A boy is flying a kite at a height of 150ft. If the kite moves gorizontally away from the boy at 20ft/s, how fast is the string being paid out when the kite is 250ft from him?

Given:
• y=150ft
• x=250ft
• $\frac{dx}{dt} = 20ft/s$
Find:
• $\frac{dz}{dt} when x = 250$
Work:
• by the theorem of pythagoras:
• $z = 50\sqrt{34}$
• $\displaystyle\frac{dz}{dt} = \frac{x*\frac{dx}{dt} + y*\frac{dy}{dt}}{z}$

• $\displaystyle\frac{dz}{dt} = \frac{(250*20)+ (150*0)}{50\sqrt{34}}$

• $\displaystyle\frac{dz}{dt}=\frac{5000}{50\sqrt{34} }= \frac{100}{\sqrt{34}}}$
The book goves an answer of 16ft/s. Can someone give me a hint of where I might have gone astray? Thanks!

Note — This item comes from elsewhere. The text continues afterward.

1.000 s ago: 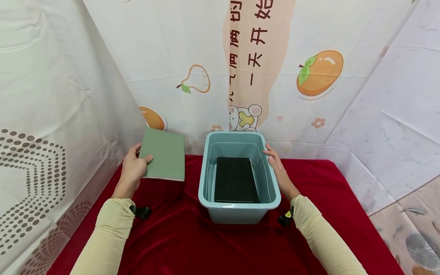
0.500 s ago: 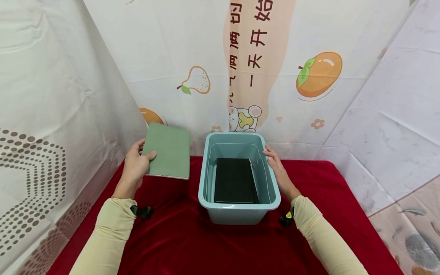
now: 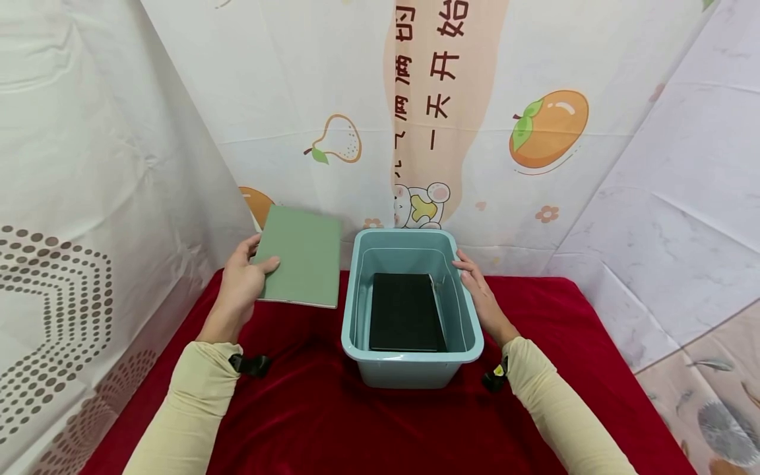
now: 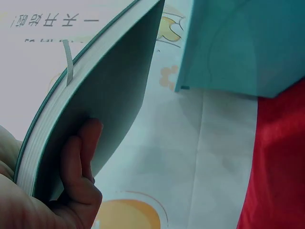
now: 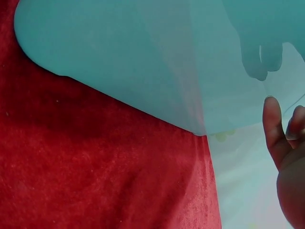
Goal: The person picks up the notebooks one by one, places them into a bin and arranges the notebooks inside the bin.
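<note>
My left hand (image 3: 237, 284) grips a green notebook (image 3: 304, 257) by its left edge, thumb on the cover and fingers behind. In the left wrist view, the notebook (image 4: 107, 86) shows pale page edges and a ribbon marker (image 4: 68, 62). It is held up left of a blue plastic bin (image 3: 410, 374). Inside the bin lies a black notebook (image 3: 404, 313), with a thin pale-edged item (image 3: 440, 310) along its right side. My right hand (image 3: 483, 300) rests at the bin's right rim, fingers extended. In the right wrist view, its fingers (image 5: 273, 121) are close to the bin's outer wall.
A red velvet cloth (image 3: 320, 422) covers the table under the bin. Behind it hangs a white printed curtain (image 3: 261, 99) with fruit pictures, and more draped fabric (image 3: 653, 218) closes off the right side.
My left hand has carried the green notebook rightward and slightly up, closer to the bin. The right hand and the bin have stayed in place.
</note>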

2. Originally Posted by dbakeg00
Here is the text of my problem:

A boy is flying a kite at a height of 150ft. If the kite moves gorizontally away from the boy at 20ft/s, how fast is the string being paid out when the kite is 250ft from him?

Given:
• y=150ft
• x=250ft
• $\frac{dx}{dt} = 20ft/s$
Find:
• $\frac{dz}{dt} when x = 250$
Work:
• by the theorem of pythagoras:
• $z = 50\sqrt{34}$
• $\displaystyle\frac{dz}{dt} = \frac{x*\frac{dx}{dt} + y*\frac{dy}{dt}}{z}$

• $\displaystyle\frac{dz}{dt} = \frac{(250*20)+ (150*0)}{50\sqrt{34}}$

• $\displaystyle\frac{dz}{dt}=\frac{5000}{50\sqrt{34} }= \frac{100}{\sqrt{34}}}$
The book goves an answer of 16ft/s. Can someone give me a hint of where I might have gone astray? Thanks!
The distance from the person is the hypotenuse not the adjacent side.

3. ok, I see what you mean.

That gives me this triangle:
x=200
y=150
z=250

which now gives me:
$\displaystyle\frac{dz}{dt}=\frac{(x*\frac{dx}{dt}) +(y*\frac{dy}{dt})}{z}$

$\displaystyle\frac{dz}{dt}=\frac{(200*20)+(150*0)} {250}$

$\displaystyle\frac{dz}{dt}=\frac{4000}{250}=16ft/s$

Thanks for the help, appreciate it very much. These word problems are sometimes difficult for me to visualize if I'm not careful.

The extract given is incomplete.